Converting Textile to Markdown... with sed
Some of the less beautiful points converting from one format to another, but without enough content to bother doing it the right way…
An ode to Markdown
It’s everywhere right? Yes - ever since Github and StackOverflow pushed it, it’s won the war. It’s the best, right?

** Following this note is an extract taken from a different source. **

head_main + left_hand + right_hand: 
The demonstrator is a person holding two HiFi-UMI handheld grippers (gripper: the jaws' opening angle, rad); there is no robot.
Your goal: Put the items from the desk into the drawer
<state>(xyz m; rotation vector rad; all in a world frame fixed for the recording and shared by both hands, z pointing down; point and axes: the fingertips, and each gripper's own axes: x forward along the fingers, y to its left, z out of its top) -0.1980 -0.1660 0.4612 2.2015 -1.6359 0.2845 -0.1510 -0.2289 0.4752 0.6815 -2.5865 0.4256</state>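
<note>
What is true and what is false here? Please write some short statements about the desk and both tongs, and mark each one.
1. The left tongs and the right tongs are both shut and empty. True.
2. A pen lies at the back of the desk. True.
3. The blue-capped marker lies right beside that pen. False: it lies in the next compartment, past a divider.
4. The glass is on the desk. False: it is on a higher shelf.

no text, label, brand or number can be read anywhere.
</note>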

Well - it’s the easiest no doubt. reStructuredText still has a lot of fans for more technical / precisely structured contexts, but, well I find it too awkward to write in now.
The problem
Either way I wanted the new blog to be Markdown-driven, even though Pandoc supports Textile, and given that the extraction was from a MySQL dump file anyway… well, I couldn’t resists some low-down dirty sed
hacking.
The hack agile solution
Split to multiple sed scripts, for “readability”:
find -type f -print0 | \
$ xargs -0 \
sed -i -r -e 's/\\n//g; s#"([^"]+)":([a-zA-Z0-9.:/%#\-]+)(\W)#[\1](\2)\3#g' \
-e 's/@([^@]+)@/`\1`/g' \
-e 's/!([^(]+)\(([^)]+)\)?!:([a-zA-Z0-9:/.%?@-]+)/![![\2](\1)](\3)/g' \
-e 's/h3. /### /g; s/h4. /#### /g; s/^(p|bc).//g'
wat?
In a bit more detail then… this finds all candidate files, and for each:
- Remove literal
\n
s - Convert links in Textile (e.g.
"foo":www.foo.com
) to Markdown’s[foo](www.foo.com)
- Convert inline syntax markup e.g. from
@Integer.compare@
to`Integer.compare`
- Also try to convert image links e.g.
!/media/images/ql-screenshot-album-small.jpg(QL screenshot)!:http://code.google.com/p/quodlibet/wiki/Screenshots
, but this was troublesome at best
- Various other utilities like
h3.
->###
, strip block declarations (need fixing by hand, or some much cleverer sed scripts)
But no, don’t try this at home
Now obviously this is the wrong way to do this and very far from infallible (note the simplified URL matching) but it was… good enough for these purposes.